Na Ser Educacional, oitava maior do país e líder nas regiões Norte e Nordeste, a expectativa é que o ensino à distância cresça para além dos cursos em que essa plataforma já é a preferida dos alunos, como Pedagogia e Administração.
— Mesmo na área da saúde, onde há uma forte carga horária presencial, é possível colocar carga teórica na internet — diz Enzo Moreira, diretor de EAD da Ser.

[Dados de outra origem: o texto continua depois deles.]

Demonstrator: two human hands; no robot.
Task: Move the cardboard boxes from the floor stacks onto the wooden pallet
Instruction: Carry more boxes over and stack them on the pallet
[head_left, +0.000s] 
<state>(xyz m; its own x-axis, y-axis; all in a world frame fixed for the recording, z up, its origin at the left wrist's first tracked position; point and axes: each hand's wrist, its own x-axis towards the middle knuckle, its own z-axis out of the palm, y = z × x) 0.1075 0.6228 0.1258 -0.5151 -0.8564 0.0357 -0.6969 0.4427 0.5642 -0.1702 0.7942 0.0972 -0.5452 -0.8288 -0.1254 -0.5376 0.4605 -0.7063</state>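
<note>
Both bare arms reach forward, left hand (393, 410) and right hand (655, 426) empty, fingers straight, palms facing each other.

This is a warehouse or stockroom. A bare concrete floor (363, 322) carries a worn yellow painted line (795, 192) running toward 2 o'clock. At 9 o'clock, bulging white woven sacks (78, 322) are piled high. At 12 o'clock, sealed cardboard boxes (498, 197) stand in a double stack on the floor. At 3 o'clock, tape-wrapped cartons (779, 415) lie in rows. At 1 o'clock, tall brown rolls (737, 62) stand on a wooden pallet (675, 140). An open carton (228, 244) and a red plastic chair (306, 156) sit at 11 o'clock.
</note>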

Para além da maior adoção dos estudantes ao ensino à distância, as principais universidades privadas preveem uma expansão do EAD por causa da proliferação de sites para descontos de até 80% nas mensalidades. Hoje, há pelo menos dez deles em funcionamento no país. A expansão do Quero Bolsa, um dos principais, demonstra a força desses sites para a tomada de decisão do futuro universitário. A audiência anual do site gira em torno de 75 milhões de visitantes. Há cinco anos, esse número era de um milhão.
— A meta é chegar a cem milhões em 2020 — diz Pedro Balerine, diretor do Quero Bolsa.
A relevância dos comparadores de preço e a disputa acirrada das empresas por alunos vêm aumentando a presença de alunos bolsistas na rede privada. Atualmente, sete em dez estudantes pagam mensalidades com desconto. Em 2016, só metade tinha o benefício. Nos últimos cinco anos, dobrou a renúncia de receitas por causa das bolsas — hoje, em média, as universidades deixam de ganhar 35% do que poderiam diante dos alunos que têm. Nesse cenário de concorrência acirradíssima, os cursos de EAD, mais baratos que os presenciais, devem ganhar ainda mais espaço, diz Davel, da Atmã Educar.
Na visão da ABMES, Associação das Mantenedoras de Ensino Superior Privado, a concorrência aberta pelo avanço doEAD é uma realidade não só no Brasil como no mundo inteiro.
— Sem o auxílio dessas ferramentas digitais, milhares de pessoas não conseguiriam realizar o sonho de ingressar no ensino superior, ou mesmo de fazer uma nova graduação — diz Celso Niskier, diretor presidente da ABMES.